RED-faced council chiefs are consulting the public again over whether to grant an operating permit to a controversial glass bottling factory after the first one was judged invalid.
The massive plant at Elton, near Chester, had faced immediate closure, with up to 200 job losses, after a judge ruled last year that a Pollution Prevention and Control Permit (PPC) had been unlawfully granted by Chester City Council.
Operators Quinn Glass Ltd lost its appeal against that ruling but Lord Justice Buxton ruled the PPC permit, although invalid, would remain in place until Chester City Council had a chance to decide whether to issue a fresh permit.
A new PPC permit application was lodged in January and last Thursday the council's cabinet decided to support the submission subject to a public consultation.
Representations on the draft decision can be made to Jan Rowley, Strategic Director (Community Services) at the Chester City Council address or via e-mail to
firstname.lastname@example.org before September 7, 2006.

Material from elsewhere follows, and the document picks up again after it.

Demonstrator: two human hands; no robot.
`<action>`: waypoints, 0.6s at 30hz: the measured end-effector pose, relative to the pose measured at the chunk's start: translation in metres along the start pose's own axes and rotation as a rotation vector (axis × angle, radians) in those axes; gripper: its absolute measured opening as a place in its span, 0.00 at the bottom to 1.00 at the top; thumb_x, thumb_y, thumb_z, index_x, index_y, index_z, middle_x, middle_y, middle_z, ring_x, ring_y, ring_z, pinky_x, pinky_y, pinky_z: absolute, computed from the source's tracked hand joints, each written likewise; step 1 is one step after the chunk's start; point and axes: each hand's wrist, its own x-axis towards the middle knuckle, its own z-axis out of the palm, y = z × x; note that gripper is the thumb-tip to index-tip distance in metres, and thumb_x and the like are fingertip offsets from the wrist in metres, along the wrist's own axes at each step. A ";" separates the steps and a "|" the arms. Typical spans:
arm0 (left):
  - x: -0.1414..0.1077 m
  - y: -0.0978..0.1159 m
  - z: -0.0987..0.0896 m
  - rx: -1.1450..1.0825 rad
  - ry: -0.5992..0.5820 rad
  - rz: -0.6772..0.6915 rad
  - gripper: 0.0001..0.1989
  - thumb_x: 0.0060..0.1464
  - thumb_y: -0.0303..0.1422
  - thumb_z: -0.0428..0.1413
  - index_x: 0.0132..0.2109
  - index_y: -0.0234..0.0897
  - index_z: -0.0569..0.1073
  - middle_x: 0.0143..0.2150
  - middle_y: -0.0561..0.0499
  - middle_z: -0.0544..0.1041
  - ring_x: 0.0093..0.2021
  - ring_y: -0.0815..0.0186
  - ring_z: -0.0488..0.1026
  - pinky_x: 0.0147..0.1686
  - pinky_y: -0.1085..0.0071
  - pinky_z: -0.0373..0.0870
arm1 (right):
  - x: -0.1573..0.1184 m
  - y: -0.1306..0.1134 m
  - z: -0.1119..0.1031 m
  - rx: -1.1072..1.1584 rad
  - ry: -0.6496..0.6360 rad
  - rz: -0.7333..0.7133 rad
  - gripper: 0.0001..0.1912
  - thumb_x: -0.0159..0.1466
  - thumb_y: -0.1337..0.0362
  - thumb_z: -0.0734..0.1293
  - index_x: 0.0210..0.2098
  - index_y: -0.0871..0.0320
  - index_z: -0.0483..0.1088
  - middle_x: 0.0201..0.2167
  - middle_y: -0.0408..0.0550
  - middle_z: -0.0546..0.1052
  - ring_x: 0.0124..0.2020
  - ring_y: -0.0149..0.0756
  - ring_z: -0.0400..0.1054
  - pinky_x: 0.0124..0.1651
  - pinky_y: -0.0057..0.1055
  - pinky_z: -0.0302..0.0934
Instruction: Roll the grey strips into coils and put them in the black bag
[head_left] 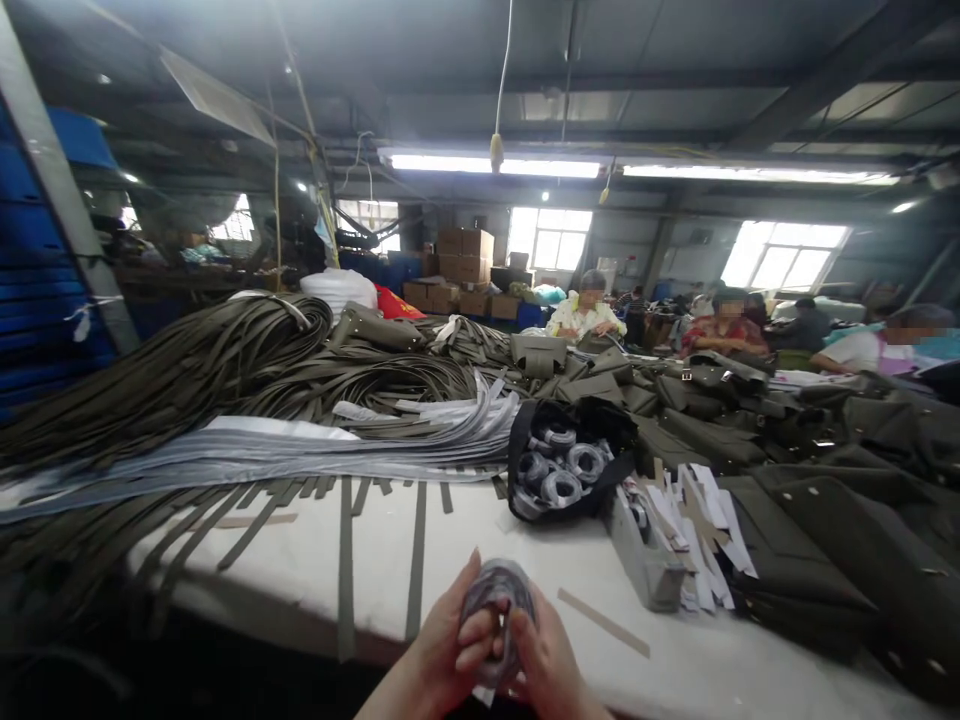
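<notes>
A coil of thin grey strip (pixel 496 580) is held between both hands, low at the table's front edge. My left hand (pixel 454 630) grips its left side, with fingertips curled into the hole of the ring. My right hand (pixel 544 645) closes on the right side, the thumb over the face of the coil. A pale loose end hangs below it. Beyond the hands, a black bag (pixel 525 508) stands with its mouth open, and several similar grey coils (pixel 561 487) lie in it.
Right of the bag stands a grey tape dispenser (pixel 649 570) beside white paper strips (pixel 705 540). A brown strip (pixel 604 622) lies on the white table (pixel 300 570). Dark green straps (pixel 187 370) pile at left, green bag pieces (pixel 817 520) at right. Several people sit at the far side.
</notes>
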 end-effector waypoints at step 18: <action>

If the council does not receive any representations from the public, the council's decision will be notified to Quinn within 5 working days after the deadline.
If the authority does receive representations, they will be considered by the council and a decision will be finalised within 15 working days of the end of the period for representations.
The Quinn Glass factory was also built without planning permission and a retrospective application is under consideration following a planning inquiry.
Evidence was heard by planning inspector J Stuart Nixon who sat at The Queen Hotel from last November until March of this year.
He was expected to write up a report within two months which by now will have been passed to Ruth Kelly, Secretary of State, Department for Communities and Local Government, who could take up to a year to make a decision.
Meanwhile, Chester City Council has revealed it has set aside about £615,000 from the current and coming financial years to pay for legal costs relating to the Quinn case.